_ABOUT THIS EXERCISE_.
Print the full listing once more, exactly as given.

_MATERIAL PROVIDED_.
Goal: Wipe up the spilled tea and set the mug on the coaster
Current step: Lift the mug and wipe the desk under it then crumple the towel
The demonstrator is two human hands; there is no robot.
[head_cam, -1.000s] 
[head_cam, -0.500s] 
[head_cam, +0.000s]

_WRITTEN RESPONSE_.
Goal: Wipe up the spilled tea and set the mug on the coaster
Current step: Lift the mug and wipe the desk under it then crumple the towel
The demonstrator is two human hands; there is no robot.
[head_cam, -1.000s] 
[head_cam, -0.500s] 
[head_cam, +0.000s]

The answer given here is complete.